**PROBLEM DETAILS**
The data below is to be output in full, unchanged.
[RECORDS Boundary: Start]
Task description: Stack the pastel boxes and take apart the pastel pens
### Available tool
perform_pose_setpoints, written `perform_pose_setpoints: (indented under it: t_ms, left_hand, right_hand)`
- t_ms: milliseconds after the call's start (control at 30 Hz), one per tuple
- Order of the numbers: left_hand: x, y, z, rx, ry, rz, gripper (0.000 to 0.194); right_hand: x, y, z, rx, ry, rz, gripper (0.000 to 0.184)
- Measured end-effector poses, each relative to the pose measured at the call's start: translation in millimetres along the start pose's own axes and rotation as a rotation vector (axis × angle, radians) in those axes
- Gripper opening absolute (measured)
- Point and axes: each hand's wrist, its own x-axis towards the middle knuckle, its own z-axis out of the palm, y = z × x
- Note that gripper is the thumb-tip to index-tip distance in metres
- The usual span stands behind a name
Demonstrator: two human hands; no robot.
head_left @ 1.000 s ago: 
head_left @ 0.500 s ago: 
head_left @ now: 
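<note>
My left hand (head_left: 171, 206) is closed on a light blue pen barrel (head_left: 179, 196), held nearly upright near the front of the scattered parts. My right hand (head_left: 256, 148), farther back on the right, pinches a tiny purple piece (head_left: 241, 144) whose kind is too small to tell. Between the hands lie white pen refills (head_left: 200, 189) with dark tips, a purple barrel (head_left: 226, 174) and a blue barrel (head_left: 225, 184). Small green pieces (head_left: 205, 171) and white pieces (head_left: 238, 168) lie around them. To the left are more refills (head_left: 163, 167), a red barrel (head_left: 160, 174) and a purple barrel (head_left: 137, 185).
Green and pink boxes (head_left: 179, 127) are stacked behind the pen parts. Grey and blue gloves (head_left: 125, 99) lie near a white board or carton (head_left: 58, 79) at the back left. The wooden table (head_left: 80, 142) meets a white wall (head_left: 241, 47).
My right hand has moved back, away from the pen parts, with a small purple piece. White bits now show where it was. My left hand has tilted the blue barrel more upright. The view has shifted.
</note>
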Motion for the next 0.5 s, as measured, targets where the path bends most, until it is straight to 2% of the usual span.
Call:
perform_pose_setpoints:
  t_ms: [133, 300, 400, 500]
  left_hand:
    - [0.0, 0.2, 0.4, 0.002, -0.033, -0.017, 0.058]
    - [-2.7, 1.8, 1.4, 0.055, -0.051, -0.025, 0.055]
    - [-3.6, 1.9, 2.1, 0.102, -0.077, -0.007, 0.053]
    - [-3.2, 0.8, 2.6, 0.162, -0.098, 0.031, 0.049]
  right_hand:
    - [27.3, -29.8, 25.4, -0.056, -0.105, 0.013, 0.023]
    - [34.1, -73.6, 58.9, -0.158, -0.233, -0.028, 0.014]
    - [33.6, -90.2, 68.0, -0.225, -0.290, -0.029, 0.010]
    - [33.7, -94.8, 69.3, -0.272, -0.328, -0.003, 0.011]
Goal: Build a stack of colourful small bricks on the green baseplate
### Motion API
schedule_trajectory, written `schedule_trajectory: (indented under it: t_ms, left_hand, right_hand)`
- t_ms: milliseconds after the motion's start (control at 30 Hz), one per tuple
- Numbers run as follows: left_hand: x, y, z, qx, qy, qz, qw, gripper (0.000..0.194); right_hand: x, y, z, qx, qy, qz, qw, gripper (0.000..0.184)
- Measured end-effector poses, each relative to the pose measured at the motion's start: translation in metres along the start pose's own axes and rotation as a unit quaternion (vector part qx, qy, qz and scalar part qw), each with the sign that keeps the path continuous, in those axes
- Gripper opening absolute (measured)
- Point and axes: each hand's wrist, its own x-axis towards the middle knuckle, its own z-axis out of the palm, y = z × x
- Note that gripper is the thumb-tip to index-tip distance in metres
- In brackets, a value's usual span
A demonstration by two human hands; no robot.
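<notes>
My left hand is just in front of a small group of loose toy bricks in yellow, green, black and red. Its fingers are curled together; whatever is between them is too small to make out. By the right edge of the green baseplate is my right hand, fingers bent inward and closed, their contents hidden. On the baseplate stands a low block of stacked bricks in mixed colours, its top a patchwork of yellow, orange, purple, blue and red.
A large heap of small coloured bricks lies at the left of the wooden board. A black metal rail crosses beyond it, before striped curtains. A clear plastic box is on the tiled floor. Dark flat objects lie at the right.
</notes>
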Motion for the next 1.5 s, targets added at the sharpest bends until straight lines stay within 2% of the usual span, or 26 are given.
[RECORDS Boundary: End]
**TASK RESPONSE**
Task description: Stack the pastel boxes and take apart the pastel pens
### Available tool
perform_pose_setpoints, written `perform_pose_setpoints: (indented under it: t_ms, left_hand, right_hand)`
- t_ms: milliseconds after the call's start (control at 30 Hz), one per tuple
- Order of the numbers: left_hand: x, y, z, rx, ry, rz, gripper (0.000 to 0.194); right_hand: x, y, z, rx, ry, rz, gripper (0.000 to 0.184)
- Measured end-effector poses, each relative to the pose measured at the call's start: translation in millimetres along the start pose's own axes and rotation as a rotation vector (axis × angle, radians) in those axes
- Gripper opening absolute (measured)
- Point and axes: each hand's wrist, its own x-axis towards the middle knuckle, its own z-axis out of the palm, y = z × x
- Note that gripper is the thumb-tip to index-tip distance in metres
- The usual span stands behind a name
Demonstrator: two human hands; no robot.
head_left @ 1.000 s ago: 
head_left @ 0.500 s ago: 
head_left @ now: 
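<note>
My left hand (head_left: 171, 206) is closed on a light blue pen barrel (head_left: 179, 196), held nearly upright near the front of the scattered parts. My right hand (head_left: 256, 148), farther back on the right, pinches a tiny purple piece (head_left: 241, 144) whose kind is too small to tell. Between the hands lie white pen refills (head_left: 200, 189) with dark tips, a purple barrel (head_left: 226, 174) and a blue barrel (head_left: 225, 184). Small green pieces (head_left: 205, 171) and white pieces (head_left: 238, 168) lie around them. To the left are more refills (head_left: 163, 167), a red barrel (head_left: 160, 174) and a purple barrel (head_left: 137, 185).
Green and pink boxes (head_left: 179, 127) are stacked behind the pen parts. Grey and blue gloves (head_left: 125, 99) lie near a white board or carton (head_left: 58, 79) at the back left. The wooden table (head_left: 80, 142) meets a white wall (head_left: 241, 47).
My right hand has moved back, away from the pen parts, with a small purple piece. White bits now show where it was. My left hand has tilted the blue barrel more upright. The view has shifted.
</note>
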Motion for the next 0.5 s, as measured, targets where the path bends most, until it is straight to 2% of the usual span.
Call:
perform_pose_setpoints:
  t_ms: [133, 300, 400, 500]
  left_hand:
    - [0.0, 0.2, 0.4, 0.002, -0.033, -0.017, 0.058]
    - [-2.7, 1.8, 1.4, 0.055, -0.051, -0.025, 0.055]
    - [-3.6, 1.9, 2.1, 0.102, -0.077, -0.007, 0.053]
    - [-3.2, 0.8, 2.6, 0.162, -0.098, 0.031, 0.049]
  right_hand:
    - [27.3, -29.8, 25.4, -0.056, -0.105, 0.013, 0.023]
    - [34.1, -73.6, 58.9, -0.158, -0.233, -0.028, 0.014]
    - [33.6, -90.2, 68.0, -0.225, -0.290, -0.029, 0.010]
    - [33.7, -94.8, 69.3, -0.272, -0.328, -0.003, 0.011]
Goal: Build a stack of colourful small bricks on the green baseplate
### Motion API
schedule_trajectory, written `schedule_trajectory: (indented under it: t_ms, left_hand, right_hand)`
- t_ms: milliseconds after the motion's start (control at 30 Hz), one per tuple
- Numbers run as follows: left_hand: x, y, z, qx, qy, qz, qw, gripper (0.000..0.194); right_hand: x, y, z, qx, qy, qz, qw, gripper (0.000..0.184)
- Measured end-effector poses, each relative to the pose measured at the motion's start: translation in metres along the start pose's own axes and rotation as a unit quaternion (vector part qx, qy, qz and scalar part qw), each with the sign that keeps the path continuous, in those axes
- Gripper opening absolute (measured)
- Point and axes: each hand's wrist, its own x-axis towards the middle knuckle, its own z-axis out of the palm, y = z × x
- Note that gripper is the thumb-tip to index-tip distance in metres
- In brackets, a value's usual span
A demonstration by two human hands; no robot.
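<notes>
My left hand is just in front of a small group of loose toy bricks in yellow, green, black and red. Its fingers are curled together; whatever is between them is too small to make out. By the right edge of the green baseplate is my right hand, fingers bent inward and closed, their contents hidden. On the baseplate stands a low block of stacked bricks in mixed colours, its top a patchwork of yellow, orange, purple, blue and red.
A large heap of small coloured bricks lies at the left of the wooden board. A black metal rail crosses beyond it, before striped curtains. A clear plastic box is on the tiled floor. Dark flat objects lie at the right.
</notes>
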Motion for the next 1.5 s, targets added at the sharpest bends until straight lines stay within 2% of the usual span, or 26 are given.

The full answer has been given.